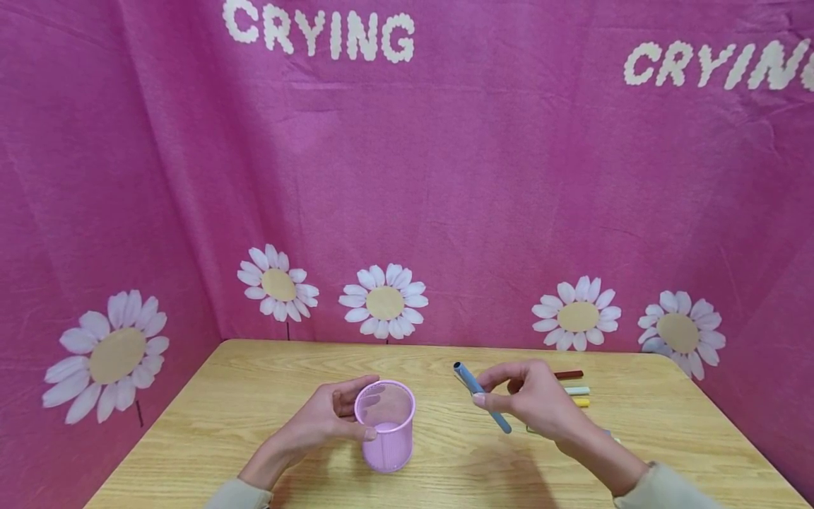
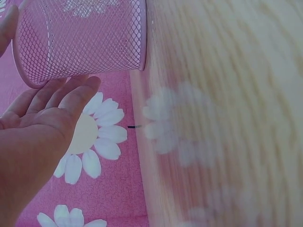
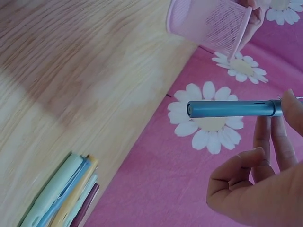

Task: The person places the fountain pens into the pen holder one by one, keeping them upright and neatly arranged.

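Observation:
A pink mesh pen cup point(image 1: 389, 452) stands upright on the wooden table, its mouth facing up. My left hand point(image 1: 314, 418) holds it from the left, thumb at the near side of the rim and fingers around the far side. In the left wrist view, the fingers touch the mesh wall of the cup point(image 2: 94, 42). To the right of the cup, my right hand point(image 1: 547, 401) pinches a blue pen point(image 1: 468, 382) between thumb and fingers. The pen hangs tilted above the table, apart from the cup; the right wrist view shows the same pen point(image 3: 232, 109) from its end.
Several pens lie side by side on the table to the right, partly hidden by my right hand: a dark red pen point(image 1: 569, 375), a pale green one point(image 1: 577, 390) and a yellow one point(image 1: 580, 402) among them. A pink cloth point(image 1: 483, 177) with daisies surrounds the table point(image 1: 318, 360).

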A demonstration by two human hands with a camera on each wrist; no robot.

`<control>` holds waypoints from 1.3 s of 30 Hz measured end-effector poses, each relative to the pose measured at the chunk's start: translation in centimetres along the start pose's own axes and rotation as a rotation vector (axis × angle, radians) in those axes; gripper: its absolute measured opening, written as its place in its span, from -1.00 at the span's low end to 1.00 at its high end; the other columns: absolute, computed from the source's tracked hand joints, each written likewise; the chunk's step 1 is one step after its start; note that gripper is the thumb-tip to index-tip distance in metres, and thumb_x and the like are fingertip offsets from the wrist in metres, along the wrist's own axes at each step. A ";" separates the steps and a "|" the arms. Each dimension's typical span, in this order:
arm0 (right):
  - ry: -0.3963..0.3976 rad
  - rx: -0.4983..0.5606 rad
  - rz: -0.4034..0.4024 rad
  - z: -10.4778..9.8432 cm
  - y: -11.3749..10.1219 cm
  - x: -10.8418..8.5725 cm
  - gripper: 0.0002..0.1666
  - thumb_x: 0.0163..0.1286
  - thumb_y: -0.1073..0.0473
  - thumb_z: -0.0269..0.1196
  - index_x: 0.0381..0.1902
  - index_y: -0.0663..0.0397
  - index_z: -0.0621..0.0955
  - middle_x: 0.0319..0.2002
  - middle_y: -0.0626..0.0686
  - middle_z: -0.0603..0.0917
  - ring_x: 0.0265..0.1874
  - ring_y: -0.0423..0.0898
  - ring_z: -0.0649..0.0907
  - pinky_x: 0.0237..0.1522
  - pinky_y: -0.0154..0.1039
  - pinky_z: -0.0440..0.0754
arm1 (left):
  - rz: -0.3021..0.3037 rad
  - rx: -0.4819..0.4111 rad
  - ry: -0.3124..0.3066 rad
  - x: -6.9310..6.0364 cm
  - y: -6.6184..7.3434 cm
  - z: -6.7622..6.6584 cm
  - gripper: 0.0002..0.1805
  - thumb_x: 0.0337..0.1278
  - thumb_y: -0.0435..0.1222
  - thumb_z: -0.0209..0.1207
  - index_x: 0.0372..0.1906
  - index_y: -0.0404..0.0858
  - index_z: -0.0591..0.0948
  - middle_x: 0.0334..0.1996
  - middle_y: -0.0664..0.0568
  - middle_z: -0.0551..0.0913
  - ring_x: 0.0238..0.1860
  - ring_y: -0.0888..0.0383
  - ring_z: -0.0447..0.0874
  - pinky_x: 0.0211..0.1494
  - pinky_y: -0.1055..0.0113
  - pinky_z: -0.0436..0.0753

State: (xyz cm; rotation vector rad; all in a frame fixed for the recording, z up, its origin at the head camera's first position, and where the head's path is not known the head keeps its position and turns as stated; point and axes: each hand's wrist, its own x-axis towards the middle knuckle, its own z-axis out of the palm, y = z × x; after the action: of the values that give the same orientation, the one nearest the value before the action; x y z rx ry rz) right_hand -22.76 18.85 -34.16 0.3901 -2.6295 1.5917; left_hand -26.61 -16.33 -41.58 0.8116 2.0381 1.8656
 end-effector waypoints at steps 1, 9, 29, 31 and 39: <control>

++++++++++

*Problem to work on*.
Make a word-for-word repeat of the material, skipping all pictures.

*Answer section*.
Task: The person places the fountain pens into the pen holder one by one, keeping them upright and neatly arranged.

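Observation:
A pink mesh pen cup point(image 1: 389, 452) stands upright on the wooden table, its mouth facing up. My left hand point(image 1: 314, 418) holds it from the left, thumb at the near side of the rim and fingers around the far side. In the left wrist view, the fingers touch the mesh wall of the cup point(image 2: 94, 42). To the right of the cup, my right hand point(image 1: 547, 401) pinches a blue pen point(image 1: 468, 382) between thumb and fingers. The pen hangs tilted above the table, apart from the cup; the right wrist view shows the same pen point(image 3: 232, 109) from its end.
Several pens lie side by side on the table to the right, partly hidden by my right hand: a dark red pen point(image 1: 569, 375), a pale green one point(image 1: 577, 390) and a yellow one point(image 1: 580, 402) among them. A pink cloth point(image 1: 483, 177) with daisies surrounds the table point(image 1: 318, 360).
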
A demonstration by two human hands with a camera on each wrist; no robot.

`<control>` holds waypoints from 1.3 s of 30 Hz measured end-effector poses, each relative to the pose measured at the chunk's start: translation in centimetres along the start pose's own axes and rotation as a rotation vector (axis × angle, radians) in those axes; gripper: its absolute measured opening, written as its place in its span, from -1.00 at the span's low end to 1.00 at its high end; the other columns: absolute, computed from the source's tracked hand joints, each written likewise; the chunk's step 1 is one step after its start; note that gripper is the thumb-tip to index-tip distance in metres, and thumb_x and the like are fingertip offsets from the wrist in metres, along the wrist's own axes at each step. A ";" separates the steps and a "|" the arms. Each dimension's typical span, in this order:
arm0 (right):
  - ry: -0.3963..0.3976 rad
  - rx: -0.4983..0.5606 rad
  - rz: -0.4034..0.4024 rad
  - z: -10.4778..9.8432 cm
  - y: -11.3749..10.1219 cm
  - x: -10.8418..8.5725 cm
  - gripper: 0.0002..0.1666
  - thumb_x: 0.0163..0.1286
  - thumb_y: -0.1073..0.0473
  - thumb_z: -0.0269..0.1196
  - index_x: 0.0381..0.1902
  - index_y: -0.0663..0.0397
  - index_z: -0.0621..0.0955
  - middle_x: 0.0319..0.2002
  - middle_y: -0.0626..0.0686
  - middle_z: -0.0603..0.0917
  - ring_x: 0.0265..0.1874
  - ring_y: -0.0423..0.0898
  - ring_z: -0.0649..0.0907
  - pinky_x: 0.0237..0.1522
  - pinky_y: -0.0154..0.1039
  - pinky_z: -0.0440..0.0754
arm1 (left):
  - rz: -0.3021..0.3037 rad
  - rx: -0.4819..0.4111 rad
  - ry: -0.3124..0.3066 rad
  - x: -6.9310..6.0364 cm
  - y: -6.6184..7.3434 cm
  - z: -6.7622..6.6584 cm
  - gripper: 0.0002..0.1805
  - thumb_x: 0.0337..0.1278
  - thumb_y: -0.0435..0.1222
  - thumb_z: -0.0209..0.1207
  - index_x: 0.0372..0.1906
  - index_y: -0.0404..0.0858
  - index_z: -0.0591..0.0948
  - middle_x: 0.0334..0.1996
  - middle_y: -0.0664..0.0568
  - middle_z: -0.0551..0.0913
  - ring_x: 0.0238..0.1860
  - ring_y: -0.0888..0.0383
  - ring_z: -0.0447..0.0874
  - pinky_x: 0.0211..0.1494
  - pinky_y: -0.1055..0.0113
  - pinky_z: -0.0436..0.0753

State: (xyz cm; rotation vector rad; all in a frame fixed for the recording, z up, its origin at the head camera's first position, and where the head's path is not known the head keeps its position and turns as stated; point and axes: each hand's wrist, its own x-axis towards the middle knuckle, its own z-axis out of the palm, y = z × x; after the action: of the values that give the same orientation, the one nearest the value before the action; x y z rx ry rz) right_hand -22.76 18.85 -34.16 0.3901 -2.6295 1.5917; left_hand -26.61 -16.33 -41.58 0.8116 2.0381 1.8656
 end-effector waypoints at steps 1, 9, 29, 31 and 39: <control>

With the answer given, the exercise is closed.